Cloris Leachman was an American actress and comedian who received numerous accolades throughout her career. She won eight Primetime Emmy Awards from 22 nominations, making her the most nominated and, along with Julia Louis-Dreyfus, most awarded performer in Emmy history. She was also the recipient of an Academy Award, a British Academy Film Award, a Daytime Emmy Award, and a Golden Globe Award. In 2011, she was inducted in the Television Hall of Fame.

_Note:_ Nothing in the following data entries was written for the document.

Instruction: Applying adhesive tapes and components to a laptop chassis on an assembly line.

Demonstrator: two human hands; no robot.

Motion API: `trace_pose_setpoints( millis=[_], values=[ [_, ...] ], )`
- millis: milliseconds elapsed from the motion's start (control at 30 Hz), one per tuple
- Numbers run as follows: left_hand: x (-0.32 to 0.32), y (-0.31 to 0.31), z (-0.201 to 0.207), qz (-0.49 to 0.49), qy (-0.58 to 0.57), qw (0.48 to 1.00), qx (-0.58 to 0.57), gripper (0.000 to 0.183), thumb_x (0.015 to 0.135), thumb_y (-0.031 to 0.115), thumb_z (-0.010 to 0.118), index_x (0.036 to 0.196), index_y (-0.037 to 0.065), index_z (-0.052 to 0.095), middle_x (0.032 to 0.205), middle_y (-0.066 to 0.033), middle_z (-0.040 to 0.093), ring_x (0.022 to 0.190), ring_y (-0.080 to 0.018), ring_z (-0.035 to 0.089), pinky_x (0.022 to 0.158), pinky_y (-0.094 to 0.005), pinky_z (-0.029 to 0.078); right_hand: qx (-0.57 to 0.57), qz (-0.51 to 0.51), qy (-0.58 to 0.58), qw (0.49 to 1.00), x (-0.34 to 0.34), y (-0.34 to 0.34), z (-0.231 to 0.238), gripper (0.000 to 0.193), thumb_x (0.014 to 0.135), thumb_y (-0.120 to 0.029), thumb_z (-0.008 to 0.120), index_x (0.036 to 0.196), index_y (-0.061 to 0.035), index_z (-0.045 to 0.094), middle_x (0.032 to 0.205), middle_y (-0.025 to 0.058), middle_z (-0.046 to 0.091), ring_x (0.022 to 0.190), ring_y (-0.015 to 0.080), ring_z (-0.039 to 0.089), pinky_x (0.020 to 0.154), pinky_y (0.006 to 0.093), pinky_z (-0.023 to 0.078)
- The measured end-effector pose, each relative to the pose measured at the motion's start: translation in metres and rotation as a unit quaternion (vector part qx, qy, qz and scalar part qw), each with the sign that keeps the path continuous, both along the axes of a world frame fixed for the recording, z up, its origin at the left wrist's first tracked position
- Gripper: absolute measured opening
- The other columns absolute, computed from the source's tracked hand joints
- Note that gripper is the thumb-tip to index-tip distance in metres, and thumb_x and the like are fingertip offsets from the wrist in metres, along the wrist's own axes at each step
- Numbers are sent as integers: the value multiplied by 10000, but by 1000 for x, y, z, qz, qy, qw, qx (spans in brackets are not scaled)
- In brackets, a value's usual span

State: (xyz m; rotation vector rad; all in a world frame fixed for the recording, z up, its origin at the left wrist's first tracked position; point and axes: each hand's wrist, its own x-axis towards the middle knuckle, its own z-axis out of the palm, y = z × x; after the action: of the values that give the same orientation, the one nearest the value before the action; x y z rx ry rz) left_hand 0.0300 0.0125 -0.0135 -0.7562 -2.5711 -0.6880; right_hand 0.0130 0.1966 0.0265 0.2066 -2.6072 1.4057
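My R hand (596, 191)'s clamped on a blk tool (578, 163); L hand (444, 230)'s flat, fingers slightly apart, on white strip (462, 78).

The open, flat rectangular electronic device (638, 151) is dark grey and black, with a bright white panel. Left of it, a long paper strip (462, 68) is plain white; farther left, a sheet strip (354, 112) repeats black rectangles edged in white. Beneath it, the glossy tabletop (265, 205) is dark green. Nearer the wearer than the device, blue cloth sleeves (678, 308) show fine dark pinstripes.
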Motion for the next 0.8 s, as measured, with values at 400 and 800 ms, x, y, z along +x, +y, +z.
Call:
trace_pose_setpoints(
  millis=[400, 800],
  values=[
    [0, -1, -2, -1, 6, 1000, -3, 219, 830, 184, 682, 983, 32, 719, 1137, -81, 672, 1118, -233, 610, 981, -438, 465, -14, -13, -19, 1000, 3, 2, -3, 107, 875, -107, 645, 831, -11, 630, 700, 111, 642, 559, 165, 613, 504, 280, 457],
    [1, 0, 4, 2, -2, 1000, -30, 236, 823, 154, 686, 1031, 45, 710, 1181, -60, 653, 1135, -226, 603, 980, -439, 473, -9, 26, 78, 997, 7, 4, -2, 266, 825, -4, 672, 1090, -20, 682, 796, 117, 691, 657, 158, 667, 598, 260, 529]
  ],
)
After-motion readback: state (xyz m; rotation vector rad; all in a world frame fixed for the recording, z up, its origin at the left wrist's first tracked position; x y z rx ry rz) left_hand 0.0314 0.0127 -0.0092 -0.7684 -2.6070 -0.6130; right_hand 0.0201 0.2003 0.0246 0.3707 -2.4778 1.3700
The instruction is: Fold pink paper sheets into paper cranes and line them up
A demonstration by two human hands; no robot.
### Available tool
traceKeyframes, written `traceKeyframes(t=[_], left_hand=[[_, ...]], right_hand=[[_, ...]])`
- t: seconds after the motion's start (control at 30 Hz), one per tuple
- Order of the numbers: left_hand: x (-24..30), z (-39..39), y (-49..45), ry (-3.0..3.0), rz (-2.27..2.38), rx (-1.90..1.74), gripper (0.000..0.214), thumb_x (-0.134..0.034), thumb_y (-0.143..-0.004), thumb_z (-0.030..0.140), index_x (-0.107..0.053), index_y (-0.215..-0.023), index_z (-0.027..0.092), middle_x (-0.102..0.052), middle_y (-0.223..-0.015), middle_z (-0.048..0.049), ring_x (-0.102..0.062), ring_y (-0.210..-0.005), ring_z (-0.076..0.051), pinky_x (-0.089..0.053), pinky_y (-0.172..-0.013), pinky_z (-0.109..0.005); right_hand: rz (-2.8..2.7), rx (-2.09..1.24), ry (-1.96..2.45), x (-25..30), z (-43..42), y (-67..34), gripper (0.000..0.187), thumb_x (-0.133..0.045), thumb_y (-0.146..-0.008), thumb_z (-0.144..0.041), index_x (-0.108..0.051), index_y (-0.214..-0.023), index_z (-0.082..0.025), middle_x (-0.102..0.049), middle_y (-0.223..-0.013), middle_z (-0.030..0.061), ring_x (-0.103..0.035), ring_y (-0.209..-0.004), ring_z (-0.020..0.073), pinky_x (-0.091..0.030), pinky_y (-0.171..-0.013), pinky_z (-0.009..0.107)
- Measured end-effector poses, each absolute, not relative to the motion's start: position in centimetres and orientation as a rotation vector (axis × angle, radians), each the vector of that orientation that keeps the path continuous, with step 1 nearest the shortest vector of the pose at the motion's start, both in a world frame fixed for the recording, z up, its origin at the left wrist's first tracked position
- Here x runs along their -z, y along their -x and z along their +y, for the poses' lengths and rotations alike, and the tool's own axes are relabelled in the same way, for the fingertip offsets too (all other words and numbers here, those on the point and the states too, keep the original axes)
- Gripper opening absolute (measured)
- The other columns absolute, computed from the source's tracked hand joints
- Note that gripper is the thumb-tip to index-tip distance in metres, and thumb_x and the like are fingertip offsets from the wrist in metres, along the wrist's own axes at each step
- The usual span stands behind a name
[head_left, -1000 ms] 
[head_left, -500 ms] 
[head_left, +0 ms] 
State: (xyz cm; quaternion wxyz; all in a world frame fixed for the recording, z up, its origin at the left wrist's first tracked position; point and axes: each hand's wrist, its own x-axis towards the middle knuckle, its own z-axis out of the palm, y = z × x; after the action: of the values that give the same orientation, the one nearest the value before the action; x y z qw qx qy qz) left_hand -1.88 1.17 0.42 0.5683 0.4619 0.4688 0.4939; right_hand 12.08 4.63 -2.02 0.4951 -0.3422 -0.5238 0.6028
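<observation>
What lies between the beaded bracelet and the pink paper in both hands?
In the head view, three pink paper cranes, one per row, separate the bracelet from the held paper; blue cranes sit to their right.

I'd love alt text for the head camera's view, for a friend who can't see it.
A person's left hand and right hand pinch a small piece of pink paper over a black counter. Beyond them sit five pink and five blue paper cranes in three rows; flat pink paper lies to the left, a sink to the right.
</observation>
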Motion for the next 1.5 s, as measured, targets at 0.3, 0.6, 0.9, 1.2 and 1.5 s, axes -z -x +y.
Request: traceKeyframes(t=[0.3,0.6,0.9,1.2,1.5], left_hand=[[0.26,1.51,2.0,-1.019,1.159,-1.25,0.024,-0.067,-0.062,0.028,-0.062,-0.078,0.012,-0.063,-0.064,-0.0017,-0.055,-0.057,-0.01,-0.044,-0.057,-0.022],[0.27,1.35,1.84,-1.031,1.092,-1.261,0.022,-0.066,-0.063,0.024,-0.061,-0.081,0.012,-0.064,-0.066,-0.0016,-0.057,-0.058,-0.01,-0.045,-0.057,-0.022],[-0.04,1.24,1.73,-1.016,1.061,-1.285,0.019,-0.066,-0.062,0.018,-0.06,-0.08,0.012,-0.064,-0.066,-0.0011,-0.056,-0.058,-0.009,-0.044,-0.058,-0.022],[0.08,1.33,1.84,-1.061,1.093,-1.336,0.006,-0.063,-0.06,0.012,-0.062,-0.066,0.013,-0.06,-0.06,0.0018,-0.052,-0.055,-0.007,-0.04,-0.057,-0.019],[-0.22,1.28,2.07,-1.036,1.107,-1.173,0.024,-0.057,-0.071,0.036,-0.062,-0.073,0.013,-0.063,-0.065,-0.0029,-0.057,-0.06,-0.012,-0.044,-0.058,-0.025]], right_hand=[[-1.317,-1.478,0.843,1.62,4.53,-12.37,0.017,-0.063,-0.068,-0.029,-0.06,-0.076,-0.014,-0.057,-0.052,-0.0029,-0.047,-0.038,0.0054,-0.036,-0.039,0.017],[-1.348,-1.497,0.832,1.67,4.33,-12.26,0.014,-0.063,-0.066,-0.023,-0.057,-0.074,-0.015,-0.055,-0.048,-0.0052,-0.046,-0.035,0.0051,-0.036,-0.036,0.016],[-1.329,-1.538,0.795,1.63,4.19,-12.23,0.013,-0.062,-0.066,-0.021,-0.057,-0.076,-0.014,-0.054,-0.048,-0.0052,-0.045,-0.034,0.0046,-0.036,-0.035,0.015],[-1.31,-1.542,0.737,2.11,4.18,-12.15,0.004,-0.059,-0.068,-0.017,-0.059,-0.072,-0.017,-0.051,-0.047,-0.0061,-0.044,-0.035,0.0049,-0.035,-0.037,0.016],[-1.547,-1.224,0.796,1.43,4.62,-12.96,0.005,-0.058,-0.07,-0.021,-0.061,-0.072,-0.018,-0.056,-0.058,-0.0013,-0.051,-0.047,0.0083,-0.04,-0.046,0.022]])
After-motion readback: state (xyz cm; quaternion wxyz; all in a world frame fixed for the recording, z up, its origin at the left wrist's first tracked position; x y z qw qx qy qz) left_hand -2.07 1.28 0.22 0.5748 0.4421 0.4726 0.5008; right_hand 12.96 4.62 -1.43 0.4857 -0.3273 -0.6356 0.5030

After studying at the Actors Studio, she appeared in Peter Bogdanovich's drama film The Last Picture Show (1971), for which she won the Academy Award for Best Supporting Actress and the BAFTA Award for Best Actress in a Supporting Role. She also received two nominations for the Golden Globe Award for Best Actress for the comedy films Charley and the Angel (1973) and Mel Brooks' Young Frankenstein (1974), and a SAG-AFTRA's Actor Award nomination for Outstanding Female Actor in a Supporting Role for the romantic comedy Spanglish (2004).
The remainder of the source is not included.